The invention also provides a method for detecting or assisting in detecting the source of nanmu, which comprises the following steps: performing PCR amplification on genome DNA of a nanmu to be detected by using the primer combination, and comparing the PCR product of the nanmu to be detected with the PCR product of the nanmu in a known source area to determine the genotypes of 20 microsatellite loci, wherein if at most three genotypes of the 20 microsatellite loci of the nanmu to be detected are inconsistent with the genotypes of the nanmu in the known source area, the nanmu to be detected is the same as or candidate for the nanmu source area in the known source area; if the genotypes of at least four of the 20 microsatellite loci of the nanmu to be detected are inconsistent with the genotype of the nanmu from the known source, the nanmu to be detected is different from the nanmu from the known source or is different from candidates.

The genotype may be typed with ABI3730 xl.

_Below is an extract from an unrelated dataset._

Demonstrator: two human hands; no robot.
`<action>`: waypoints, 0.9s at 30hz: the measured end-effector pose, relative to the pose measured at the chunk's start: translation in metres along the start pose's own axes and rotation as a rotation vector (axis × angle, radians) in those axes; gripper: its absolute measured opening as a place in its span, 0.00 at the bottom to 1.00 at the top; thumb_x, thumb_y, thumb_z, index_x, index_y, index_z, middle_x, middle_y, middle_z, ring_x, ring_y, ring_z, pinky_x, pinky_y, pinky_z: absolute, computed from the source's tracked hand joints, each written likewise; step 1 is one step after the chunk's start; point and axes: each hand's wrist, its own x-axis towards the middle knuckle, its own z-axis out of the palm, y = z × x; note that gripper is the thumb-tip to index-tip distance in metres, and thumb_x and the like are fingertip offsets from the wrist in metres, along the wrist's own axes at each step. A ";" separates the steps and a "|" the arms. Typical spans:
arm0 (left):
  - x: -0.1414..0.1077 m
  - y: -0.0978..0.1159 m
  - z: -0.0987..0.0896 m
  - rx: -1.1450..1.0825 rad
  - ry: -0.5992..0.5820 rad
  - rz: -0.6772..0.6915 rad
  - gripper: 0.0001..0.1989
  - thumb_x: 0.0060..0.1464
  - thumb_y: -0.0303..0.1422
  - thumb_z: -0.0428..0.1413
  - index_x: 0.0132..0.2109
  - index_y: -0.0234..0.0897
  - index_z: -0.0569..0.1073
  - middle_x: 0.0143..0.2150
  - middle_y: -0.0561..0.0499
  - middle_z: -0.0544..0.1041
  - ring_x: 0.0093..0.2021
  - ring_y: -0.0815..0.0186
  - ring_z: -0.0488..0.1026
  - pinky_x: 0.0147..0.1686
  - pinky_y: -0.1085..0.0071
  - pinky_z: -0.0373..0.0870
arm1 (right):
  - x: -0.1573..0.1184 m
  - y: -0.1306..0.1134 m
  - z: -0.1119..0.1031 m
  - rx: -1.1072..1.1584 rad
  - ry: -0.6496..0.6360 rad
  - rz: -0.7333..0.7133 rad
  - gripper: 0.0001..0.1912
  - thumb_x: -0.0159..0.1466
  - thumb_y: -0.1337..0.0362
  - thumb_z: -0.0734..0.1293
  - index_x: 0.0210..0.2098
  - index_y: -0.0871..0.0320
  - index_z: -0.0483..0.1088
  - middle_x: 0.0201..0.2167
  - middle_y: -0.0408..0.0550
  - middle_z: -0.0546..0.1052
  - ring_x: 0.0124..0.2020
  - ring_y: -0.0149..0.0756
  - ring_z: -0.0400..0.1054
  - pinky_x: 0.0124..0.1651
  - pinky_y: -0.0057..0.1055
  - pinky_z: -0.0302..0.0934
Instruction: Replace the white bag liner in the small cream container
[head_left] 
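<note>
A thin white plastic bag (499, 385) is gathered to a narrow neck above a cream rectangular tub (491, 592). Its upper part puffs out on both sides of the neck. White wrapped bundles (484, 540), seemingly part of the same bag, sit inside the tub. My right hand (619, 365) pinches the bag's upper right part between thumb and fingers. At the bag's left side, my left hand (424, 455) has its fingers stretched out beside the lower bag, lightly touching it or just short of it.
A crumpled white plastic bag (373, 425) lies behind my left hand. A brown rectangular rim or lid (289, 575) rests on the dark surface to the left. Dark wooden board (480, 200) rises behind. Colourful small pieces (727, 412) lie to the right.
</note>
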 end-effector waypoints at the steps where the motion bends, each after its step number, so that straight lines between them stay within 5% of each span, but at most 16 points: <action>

The invention also provides a preparation method of the primer combination, and the method comprises the step of independently packaging each single-stranded DNA.

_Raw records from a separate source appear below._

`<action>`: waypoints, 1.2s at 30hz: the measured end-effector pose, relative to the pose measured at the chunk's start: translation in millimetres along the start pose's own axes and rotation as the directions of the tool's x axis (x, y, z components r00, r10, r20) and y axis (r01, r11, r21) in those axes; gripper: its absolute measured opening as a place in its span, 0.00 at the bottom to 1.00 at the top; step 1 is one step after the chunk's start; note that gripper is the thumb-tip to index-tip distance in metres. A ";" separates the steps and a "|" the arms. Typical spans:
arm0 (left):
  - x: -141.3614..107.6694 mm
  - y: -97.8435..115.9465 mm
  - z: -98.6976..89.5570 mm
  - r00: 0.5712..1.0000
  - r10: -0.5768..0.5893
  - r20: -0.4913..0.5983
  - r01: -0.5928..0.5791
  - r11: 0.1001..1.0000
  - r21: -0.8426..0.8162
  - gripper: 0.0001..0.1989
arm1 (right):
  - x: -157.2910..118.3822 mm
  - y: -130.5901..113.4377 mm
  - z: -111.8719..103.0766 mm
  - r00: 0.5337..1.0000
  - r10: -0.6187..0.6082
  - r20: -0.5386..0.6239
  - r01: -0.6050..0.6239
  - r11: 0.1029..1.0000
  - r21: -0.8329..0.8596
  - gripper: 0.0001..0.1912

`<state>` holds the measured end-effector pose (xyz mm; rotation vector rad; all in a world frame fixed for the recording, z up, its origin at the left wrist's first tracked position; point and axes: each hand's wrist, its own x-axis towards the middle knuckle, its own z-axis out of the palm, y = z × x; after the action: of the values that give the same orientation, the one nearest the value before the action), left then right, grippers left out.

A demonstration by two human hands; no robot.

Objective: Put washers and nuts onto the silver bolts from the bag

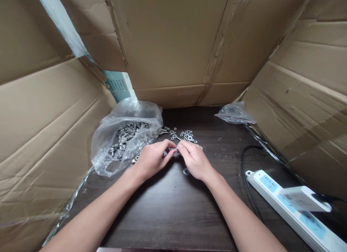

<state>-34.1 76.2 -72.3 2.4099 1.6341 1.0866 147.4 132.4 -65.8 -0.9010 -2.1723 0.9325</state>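
One left hand [151, 157] and one right hand [196, 159] pinch a metal piece [177, 148], axis unclear, over a table [165, 212], well inside its near edge.

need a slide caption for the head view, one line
Left hand and right hand pinch a small metal piece beside an open plastic bag of bolts.

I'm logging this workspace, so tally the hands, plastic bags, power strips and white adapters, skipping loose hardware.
2 hands: left hand, right hand
2 plastic bags: large bag, small bag
1 power strip
1 white adapter
Total: 6
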 end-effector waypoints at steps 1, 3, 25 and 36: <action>0.0 -0.2 -0.1 1.000 -0.005 0.001 0.005 1.000 -0.006 0.05 | -0.1 0.4 0.3 1.000 -0.002 -0.008 0.002 1.000 0.007 0.14; -0.3 -0.6 -0.2 1.000 -0.014 0.005 0.014 1.000 -0.016 0.05 | -0.1 0.7 0.8 1.000 -0.007 -0.018 0.007 1.000 0.023 0.10; -1.2 -2.3 0.9 1.000 -0.005 0.013 0.005 0.999 -0.037 0.04 | -0.5 1.9 0.4 0.999 -0.039 -0.036 0.040 0.999 0.027 0.08; -1.2 -2.5 2.3 1.000 0.009 0.017 -0.008 1.000 -0.025 0.05 | 0.0 1.8 2.1 1.000 -0.030 -0.007 0.030 0.999 -0.031 0.17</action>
<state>-35.0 77.2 -75.6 2.4064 1.5972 1.0782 146.5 132.5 -68.4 -0.8825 -2.1935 0.8820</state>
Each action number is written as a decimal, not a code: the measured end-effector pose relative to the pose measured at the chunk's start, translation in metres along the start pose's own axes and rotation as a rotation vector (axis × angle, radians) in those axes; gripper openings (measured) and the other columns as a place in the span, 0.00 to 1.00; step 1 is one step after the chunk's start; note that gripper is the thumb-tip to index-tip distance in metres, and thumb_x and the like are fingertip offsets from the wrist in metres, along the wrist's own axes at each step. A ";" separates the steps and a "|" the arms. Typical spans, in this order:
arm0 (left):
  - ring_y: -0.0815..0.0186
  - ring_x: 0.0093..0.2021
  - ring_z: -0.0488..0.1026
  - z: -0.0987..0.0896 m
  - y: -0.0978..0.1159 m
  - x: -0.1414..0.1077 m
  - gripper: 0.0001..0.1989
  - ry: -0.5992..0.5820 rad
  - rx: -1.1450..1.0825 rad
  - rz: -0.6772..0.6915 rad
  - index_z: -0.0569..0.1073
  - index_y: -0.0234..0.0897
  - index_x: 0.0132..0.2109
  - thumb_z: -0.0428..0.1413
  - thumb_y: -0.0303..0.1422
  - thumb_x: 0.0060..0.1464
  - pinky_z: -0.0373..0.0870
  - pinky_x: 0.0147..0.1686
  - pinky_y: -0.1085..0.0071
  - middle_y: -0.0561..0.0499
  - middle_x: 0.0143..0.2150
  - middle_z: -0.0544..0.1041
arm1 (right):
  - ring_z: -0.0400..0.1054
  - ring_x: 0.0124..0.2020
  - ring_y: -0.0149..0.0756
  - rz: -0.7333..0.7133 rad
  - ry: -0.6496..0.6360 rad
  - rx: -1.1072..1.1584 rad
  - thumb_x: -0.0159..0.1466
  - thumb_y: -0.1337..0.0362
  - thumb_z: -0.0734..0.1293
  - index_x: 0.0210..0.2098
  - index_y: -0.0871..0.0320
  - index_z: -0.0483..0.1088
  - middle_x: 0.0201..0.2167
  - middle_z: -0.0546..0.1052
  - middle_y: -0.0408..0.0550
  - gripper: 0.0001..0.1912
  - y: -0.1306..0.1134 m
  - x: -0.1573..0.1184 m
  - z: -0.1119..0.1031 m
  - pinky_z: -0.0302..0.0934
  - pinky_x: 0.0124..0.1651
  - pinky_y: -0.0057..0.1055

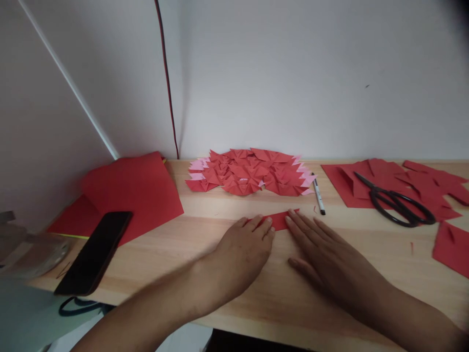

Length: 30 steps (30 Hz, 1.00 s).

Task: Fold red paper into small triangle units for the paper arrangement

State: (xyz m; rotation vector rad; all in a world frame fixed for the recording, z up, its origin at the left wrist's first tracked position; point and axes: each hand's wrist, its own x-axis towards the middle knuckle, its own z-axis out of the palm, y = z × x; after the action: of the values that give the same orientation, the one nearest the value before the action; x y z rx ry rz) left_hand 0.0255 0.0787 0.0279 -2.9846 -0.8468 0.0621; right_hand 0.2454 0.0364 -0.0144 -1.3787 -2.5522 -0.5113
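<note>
A small folded piece of red paper [279,221] lies flat on the wooden tabletop in front of me. My left hand [247,252] rests on its left part, palm down, fingertips on the paper. Across from it, my right hand [320,244] lies flat with straight fingers, the fingertips touching the paper's right end and the thumb apart on the wood. Both hands cover parts of the paper. Just beyond them sits a pile of folded red and pink paper pieces [252,173].
A marker [318,194] lies right of the pile. Black-handled scissors [397,203] rest on red paper scraps [377,171] at the right, near another red piece [454,247]. To the left, a black phone [95,252] overlaps large red sheets [128,195]. A wall [293,78] stands behind.
</note>
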 end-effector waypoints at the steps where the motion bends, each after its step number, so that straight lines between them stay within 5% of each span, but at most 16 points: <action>1: 0.56 0.61 0.62 -0.001 -0.001 0.000 0.20 0.003 -0.015 0.005 0.65 0.27 0.58 0.44 0.25 0.59 0.62 0.57 0.61 0.41 0.62 0.65 | 0.61 0.60 0.50 0.003 0.001 -0.011 0.67 0.52 0.54 0.60 0.73 0.59 0.59 0.65 0.68 0.32 0.002 -0.001 -0.001 0.60 0.57 0.48; 6: 0.57 0.58 0.66 -0.002 -0.005 0.002 0.17 0.045 -0.071 0.011 0.68 0.29 0.54 0.46 0.26 0.59 0.65 0.54 0.62 0.41 0.58 0.70 | 0.61 0.59 0.53 0.012 -0.013 -0.043 0.68 0.52 0.51 0.56 0.73 0.65 0.58 0.67 0.67 0.31 0.003 0.007 -0.008 0.58 0.59 0.52; 15: 0.57 0.58 0.64 0.006 -0.006 0.001 0.18 0.084 -0.083 0.016 0.67 0.27 0.55 0.46 0.25 0.58 0.63 0.54 0.61 0.40 0.57 0.70 | 0.58 0.62 0.46 -0.014 -0.071 0.055 0.68 0.52 0.53 0.61 0.72 0.58 0.63 0.60 0.62 0.32 -0.010 0.020 0.000 0.60 0.59 0.45; 19: 0.60 0.51 0.68 0.000 -0.009 0.004 0.10 0.096 -0.163 0.033 0.71 0.32 0.44 0.46 0.24 0.58 0.64 0.50 0.64 0.43 0.48 0.74 | 0.59 0.61 0.46 0.038 -0.074 0.097 0.68 0.52 0.53 0.61 0.70 0.58 0.62 0.62 0.61 0.31 0.004 0.011 0.001 0.58 0.60 0.46; 25: 0.60 0.42 0.66 0.001 -0.014 0.014 0.07 0.243 -0.292 -0.260 0.68 0.34 0.39 0.53 0.35 0.58 0.65 0.41 0.64 0.46 0.39 0.72 | 0.68 0.51 0.47 0.146 -0.058 0.260 0.67 0.58 0.56 0.50 0.60 0.68 0.51 0.73 0.57 0.18 0.022 0.022 -0.010 0.62 0.51 0.47; 30: 0.59 0.41 0.63 0.012 -0.017 0.019 0.15 0.267 -0.358 -0.319 0.68 0.35 0.36 0.59 0.43 0.52 0.64 0.40 0.64 0.48 0.38 0.70 | 0.68 0.39 0.44 0.213 -0.179 0.383 0.64 0.60 0.61 0.39 0.56 0.69 0.38 0.74 0.52 0.09 0.026 0.037 -0.011 0.62 0.42 0.43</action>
State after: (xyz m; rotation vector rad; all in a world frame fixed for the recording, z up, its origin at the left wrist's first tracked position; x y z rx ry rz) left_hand 0.0320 0.1035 0.0165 -3.0110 -1.4066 -0.5377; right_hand 0.2466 0.0738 0.0133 -1.5756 -2.4196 0.1378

In the invention, the source of the nanmu can be Chongqing Yunyang county cuprum Zhengshi material factory, Guizhou province south county green rod slope Zhengmu Wancun, Hubei Enshi city banana county kaokoucun or Si chuan Shujing temple.

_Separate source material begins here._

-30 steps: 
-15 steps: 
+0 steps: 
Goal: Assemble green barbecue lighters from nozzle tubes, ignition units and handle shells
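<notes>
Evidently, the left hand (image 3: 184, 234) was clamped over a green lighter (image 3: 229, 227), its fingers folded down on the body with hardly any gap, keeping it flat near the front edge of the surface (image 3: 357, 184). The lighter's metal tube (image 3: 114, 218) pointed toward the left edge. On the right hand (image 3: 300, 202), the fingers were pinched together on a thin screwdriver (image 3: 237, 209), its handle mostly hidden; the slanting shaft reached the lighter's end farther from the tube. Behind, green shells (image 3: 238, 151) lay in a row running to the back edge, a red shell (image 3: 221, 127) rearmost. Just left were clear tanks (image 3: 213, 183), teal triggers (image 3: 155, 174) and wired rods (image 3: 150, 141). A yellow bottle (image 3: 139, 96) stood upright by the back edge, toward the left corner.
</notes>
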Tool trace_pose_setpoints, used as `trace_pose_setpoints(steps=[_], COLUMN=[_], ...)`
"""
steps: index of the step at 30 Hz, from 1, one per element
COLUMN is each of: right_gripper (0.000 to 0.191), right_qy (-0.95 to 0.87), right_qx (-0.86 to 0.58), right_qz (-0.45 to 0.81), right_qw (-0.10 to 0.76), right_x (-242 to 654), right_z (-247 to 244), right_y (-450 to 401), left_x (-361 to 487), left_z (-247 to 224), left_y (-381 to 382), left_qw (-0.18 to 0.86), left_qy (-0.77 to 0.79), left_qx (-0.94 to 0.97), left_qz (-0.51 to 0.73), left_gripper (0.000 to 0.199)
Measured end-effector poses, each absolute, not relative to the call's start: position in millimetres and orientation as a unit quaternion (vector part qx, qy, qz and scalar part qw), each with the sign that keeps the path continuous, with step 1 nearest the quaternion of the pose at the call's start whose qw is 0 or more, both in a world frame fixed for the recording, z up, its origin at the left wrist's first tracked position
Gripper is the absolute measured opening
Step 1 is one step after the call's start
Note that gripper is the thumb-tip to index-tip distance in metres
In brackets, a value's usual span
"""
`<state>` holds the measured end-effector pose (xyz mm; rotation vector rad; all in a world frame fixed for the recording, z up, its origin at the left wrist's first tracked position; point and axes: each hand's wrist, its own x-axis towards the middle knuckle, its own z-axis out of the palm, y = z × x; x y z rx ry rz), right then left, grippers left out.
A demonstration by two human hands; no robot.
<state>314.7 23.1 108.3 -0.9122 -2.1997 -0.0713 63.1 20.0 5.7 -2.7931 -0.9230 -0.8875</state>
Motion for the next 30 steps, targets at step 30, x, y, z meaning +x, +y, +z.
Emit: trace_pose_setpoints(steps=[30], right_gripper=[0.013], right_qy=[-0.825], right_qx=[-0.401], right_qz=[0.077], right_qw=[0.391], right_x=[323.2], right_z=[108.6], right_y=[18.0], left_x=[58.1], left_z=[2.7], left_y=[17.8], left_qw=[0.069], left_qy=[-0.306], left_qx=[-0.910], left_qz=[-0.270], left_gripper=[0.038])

By utilizing the primer combination provided by the invention, the genetic diversity of the nanmu can be correctly evaluated, the source area of the nanmu species can be quickly and accurately identified, and the primer combination has important significance for protecting the gradually-endangered species. Meanwhile, by utilizing the primer combination provided by the invention, the genetic composition of the nanmu can be conveniently determined, a nanmu fingerprint database is established, the source of the nanmu species can be rapidly and accurately identified, and the false production place of the nanmu is prevented. The primer combination provided by the invention can be developed into a kit and made into a product, has a wide application market, and obtains good economic benefits.

Detailed Description

The present invention is described in further detail below with reference to specific embodiments, which are given for the purpose of illustration only and are not intended to limit the scope of the invention. The examples provided below serve as a guide for further modifications by a person skilled in the art and do not constitute a limitation of the invention in any way.

The experimental procedures in the following examples, unless otherwise indicated, are conventional and are carried out according to the techniques or conditions described in the literature in the field or according to the instructions of the products. Reagents, instruments and the like used in the following examples are commercially available unless otherwise specified. The quantitative tests in the following examples, all set up three replicates and the results averaged. In the following examples, unless otherwise specified, the 1 st position of each nucleotide sequence in the sequence listing is the 5 'terminal nucleotide of the corresponding DNA/RNA, and the last position is the 3' terminal nucleotide of the corresponding DNA/RNA.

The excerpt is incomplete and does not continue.